According to LexisNexis, the global cost of financial crime compliance now exceeds $60bn annually. Much of this work involves manual processes such as client onboarding, document verification and regulatory reporting. AI has the potential to transform these processes, but only once the underlying information is structured and accessible. Without that preparation, automating compliance simply adds complexity.

Another common misunderstanding in the industry is the idea that AI in banking essentially means chatbots. Just as important is measuring whether AI systems actually work. Banks need to track metrics such as accuracy, task completion and hallucination rates to understand whether models are improving operations or simply generating convincing answers.

The real transformation will not come from a single model, but from a multi-agentic system with several agents that combine specialised models and are working together as a team. One model can analyse financial data, another can interpret regulatory requirements, another can assess tax implications and another can evaluate market conditions.

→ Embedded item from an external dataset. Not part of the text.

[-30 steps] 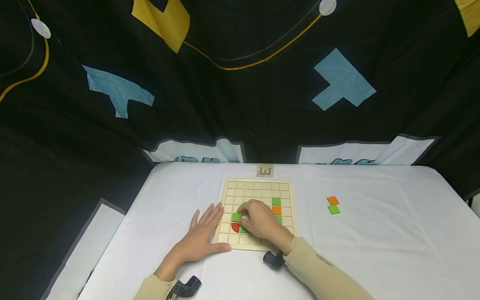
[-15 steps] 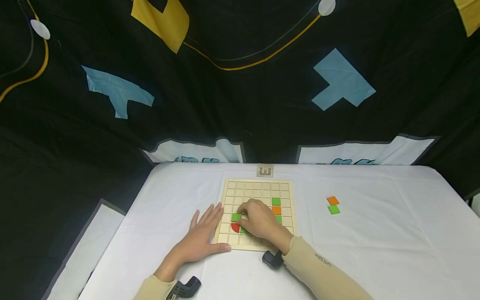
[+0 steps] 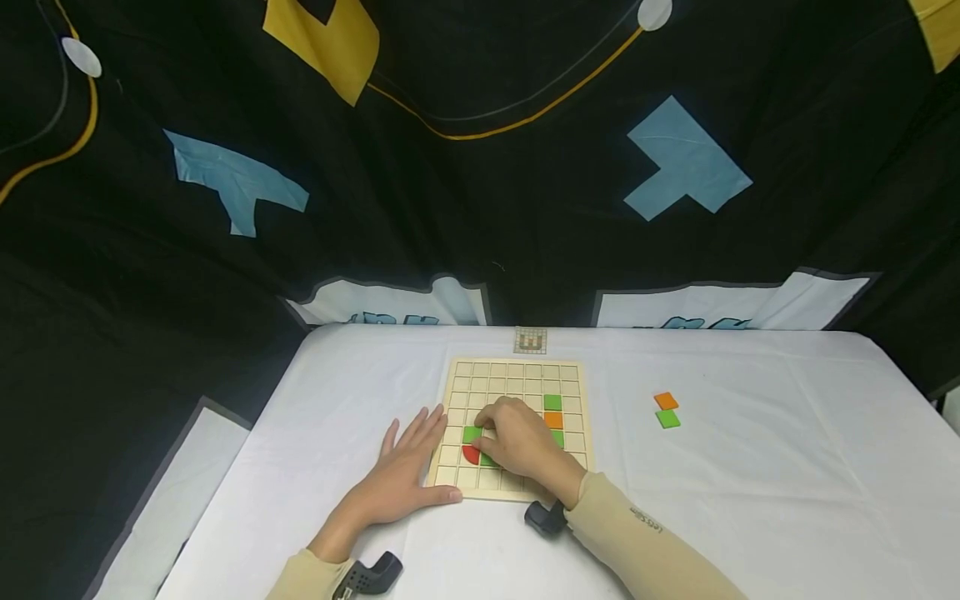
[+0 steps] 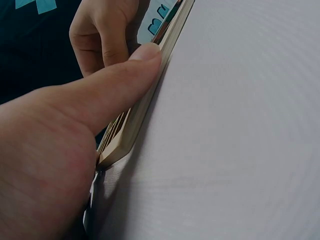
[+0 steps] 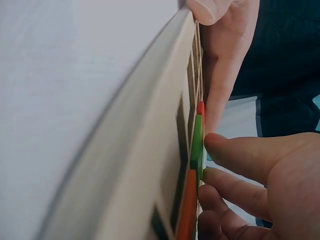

This is much closer to how decisions are made inside a bank. Clients are not advised by a single individual, but by specialists working together – across investments, risk, tax and compliance. AI is starting to mirror that structure.

Together they can replicate the collaborative decision-making that currently requires teams of specialists. There is also a clear reason why this transformation matters now.

Baby Boomers and Gen X currently hold around 70% of global wealth

Over the next two decades, an estimated $124 trillion will transfer to their heirs. So, institutions that don’t adapt to digitally-native clients risk losing 70% of the next generation before they’ve even made an introduction.

Those future clients will expect digital services that are fully part of their lives – with faster insights, more proactivity, more empathy, and hyper-personalised advice. At the same time, the financial history that makes personalised advice possible already sits inside the legacy systems of traditional banks.

If institutions can organise and mobilise that information, they will have a powerful advantage. If they cannot, newer digital platforms will quickly catch up.

Banks do not have a technology problem, what they have is a data problem.

Institutions that take the time to organise and structure the information they already hold will unlock enormous value from AI. Those that focus only on surface-level tools will find that the technology delivers far less than expected.

In banking, as in many industries, the difficult work usually matters more than the visible one.